Livrarias de rua fazem vendas online e parceria com autores para não fecharem


Anne Barbosa e Paula Forster, da CNN em São Paulo
30 de abril de 2020 às 23:10

De um lado, a queda no número de vendas e no faturamento do varejo de livros. Do outro, a ascensão do mercado online. A pandemia do novo coronavírus tem levado muitos comerciantes a se reinventarem. Com as livrarias não tem sido diferente.

"Nós rapidamente nos organizamos, porque não tínhamos um comércio online.
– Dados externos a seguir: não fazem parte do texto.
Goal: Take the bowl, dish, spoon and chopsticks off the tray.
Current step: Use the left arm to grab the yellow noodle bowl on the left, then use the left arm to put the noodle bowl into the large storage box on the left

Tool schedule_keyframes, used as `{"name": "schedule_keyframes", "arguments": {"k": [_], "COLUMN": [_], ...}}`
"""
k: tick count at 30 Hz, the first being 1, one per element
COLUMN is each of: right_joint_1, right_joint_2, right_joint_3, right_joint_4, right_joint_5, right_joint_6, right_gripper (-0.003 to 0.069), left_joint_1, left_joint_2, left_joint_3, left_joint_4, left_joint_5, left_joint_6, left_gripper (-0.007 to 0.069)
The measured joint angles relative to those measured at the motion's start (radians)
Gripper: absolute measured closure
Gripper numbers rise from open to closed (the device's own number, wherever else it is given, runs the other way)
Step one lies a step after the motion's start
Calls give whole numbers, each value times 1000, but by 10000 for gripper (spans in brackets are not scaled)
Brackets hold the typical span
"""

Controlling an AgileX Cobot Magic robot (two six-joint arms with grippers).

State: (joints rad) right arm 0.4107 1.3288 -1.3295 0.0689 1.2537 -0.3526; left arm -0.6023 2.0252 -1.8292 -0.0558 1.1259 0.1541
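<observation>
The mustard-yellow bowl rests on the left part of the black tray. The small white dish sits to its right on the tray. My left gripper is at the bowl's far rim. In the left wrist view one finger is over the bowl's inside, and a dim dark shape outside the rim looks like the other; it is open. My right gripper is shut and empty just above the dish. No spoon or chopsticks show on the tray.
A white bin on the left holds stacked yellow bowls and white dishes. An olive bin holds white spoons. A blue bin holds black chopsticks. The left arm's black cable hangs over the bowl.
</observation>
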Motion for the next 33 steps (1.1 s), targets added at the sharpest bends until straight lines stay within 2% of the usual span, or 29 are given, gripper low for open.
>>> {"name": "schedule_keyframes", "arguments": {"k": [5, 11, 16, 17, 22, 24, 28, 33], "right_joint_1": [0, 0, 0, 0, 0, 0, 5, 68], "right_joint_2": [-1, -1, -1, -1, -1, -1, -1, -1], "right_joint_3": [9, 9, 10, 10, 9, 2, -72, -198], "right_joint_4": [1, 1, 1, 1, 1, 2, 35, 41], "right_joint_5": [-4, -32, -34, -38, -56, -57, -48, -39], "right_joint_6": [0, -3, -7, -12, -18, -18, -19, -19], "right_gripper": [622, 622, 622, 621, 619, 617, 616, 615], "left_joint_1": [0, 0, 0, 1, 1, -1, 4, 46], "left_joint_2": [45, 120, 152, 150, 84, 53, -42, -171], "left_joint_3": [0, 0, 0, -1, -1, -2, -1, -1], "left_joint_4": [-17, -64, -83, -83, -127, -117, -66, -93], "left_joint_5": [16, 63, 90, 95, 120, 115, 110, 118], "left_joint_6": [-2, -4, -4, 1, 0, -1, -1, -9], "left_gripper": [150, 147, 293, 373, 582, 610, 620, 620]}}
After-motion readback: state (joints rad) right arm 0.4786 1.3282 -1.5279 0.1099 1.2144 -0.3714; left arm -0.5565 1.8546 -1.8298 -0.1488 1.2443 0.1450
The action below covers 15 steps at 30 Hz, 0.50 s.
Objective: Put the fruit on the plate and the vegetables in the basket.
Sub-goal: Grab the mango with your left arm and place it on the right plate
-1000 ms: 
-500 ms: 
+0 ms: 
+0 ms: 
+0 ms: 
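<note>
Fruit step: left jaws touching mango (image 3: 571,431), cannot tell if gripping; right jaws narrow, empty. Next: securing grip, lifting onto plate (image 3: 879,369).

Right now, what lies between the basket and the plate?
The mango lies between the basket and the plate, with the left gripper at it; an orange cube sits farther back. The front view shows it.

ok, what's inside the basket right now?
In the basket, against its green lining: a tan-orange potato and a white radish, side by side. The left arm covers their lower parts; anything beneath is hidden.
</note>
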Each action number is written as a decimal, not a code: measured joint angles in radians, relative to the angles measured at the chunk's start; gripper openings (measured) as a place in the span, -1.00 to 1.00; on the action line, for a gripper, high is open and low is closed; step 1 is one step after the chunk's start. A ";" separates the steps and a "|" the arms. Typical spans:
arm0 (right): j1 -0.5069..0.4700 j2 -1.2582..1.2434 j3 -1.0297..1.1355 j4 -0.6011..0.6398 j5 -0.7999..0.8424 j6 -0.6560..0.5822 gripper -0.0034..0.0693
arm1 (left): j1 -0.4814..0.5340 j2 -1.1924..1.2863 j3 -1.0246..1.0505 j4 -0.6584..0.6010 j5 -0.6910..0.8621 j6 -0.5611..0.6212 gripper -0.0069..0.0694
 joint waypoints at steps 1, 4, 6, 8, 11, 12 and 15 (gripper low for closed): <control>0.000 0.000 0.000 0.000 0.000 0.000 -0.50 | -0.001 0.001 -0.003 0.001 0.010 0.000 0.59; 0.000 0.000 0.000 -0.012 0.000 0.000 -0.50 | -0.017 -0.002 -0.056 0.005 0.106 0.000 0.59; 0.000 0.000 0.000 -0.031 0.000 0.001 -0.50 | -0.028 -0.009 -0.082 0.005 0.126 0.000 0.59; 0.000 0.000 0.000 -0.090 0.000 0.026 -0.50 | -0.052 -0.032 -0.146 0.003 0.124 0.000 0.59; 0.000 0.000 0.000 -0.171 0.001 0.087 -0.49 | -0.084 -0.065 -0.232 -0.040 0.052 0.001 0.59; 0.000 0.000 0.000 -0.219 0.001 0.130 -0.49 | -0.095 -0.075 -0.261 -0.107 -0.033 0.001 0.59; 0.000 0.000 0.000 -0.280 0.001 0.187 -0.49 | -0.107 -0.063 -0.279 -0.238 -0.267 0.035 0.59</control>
Então, a gente foi percebendo que havia uma oportunidade e necessidade nesse momento em que as pessoas estão em casa de oferecer um carinho", afirma Mônica Carvalho, proprietária da Livraria da Tarde, localizada em Pinheiros, zona oeste de São Paulo. 

A livraria fechou as portas um dia antes de completar três meses de funcionamento. A inauguração foi no dia 21 de dezembro e no dia 20 de março teve de fechar para cumprir a quarentena. A alternativa foi começar a receber pedidos pela internet e, junto a uma empresa de consultoria, disseminar o movimento #EmCasaComLivros, que incentiva as pessoas a se presentearem com livros, levando mais literatura e suavidade para o isolamento social.

"Aquilo me tocou, porque veio com um bilhete dizendo que fazia parte de um movimento. No dia seguinte, já comprei outro livro e presentei um amigo meu", disse a consultora de empresas Selma Fukushima, que participou da campanha.

Na Livraria Mandarina, também em São Paulo, além das vendas online, a escolha foi por parcerias com escritores e editoras. Com isso, as vendas ultrapassaram os limites do bairro. "Para fora do Brasil, a gente não conseguiu entregar ainda, mas tem gente procurando. A gente tem enviado para vários estados e isso é novo. A pessoa não tem que vir até aqui, mas ela pode receber nossos livros", afirma a livreira Daniela Amendola.

O escritor Milton Hatoum também decidiu fazer parte dessa corrente do bem e está escrevendo dedicatórias nos livros vendidos por essa livraria. "Espero que essa solidariedade não vá embora depois da pandemia. Que ela fique e seja uma herança positiva de todo esse desastre", afirmou. 

Números

O setor, que em janeiro mostrou uma tímida melhora depois de três anos de recessão (2015, 2016 e 2017) e da recuperação judicial de duas grandes redes de livrarias do país (Saraiva e Cultura), registrou queda de 18,3% no faturamento no mês de março, em relação ao mesmo período do ano passado. Já a queda no número de unidades vendidas foi de 15,7%. Os dados são do levantamento mensal realizado pela GFK, em parceria com a Associação Nacional de Livrarias (ANL), e já refletem o fechamento das lojas devido à quarentena.  

Segundo o presidente da ANL, Bernardo Gurbanov, a pandemia também tem impulsionado as vendas online, chegando a atingir o pico de 40% a 45% no faturamento de algumas empresas. “Logicamente, as grandes têm vantagem nisso, mas também as pequenas vêm inovando, promovendo eventos online com os clientes e fazendo as vendas também dos livros físicos pela internet”, explica.

Em meio a este contexto, as livrarias também têm oferecido mais descontos e promoções aos consumidores. O levantamento da ANL/GFK mostra que a média dos descontos foi maior no mês de março deste ano em relação ao ano passado, 15,1% contra 13,8%. 

Com as livrarias fechadas, a produção do mercado editorial também é impactada. A Abigraf (Associação Brasileira da Indústria Gráfica) fala em queda no faturamento da produção do setor que varia entre 40% e 50% no mês de março em comparação com fevereiro, por conta do cancelamento de pedidos de revistas setoriais, jornais tabloides e lançamentos de livros. Não há, por enquanto, previsão de retomada.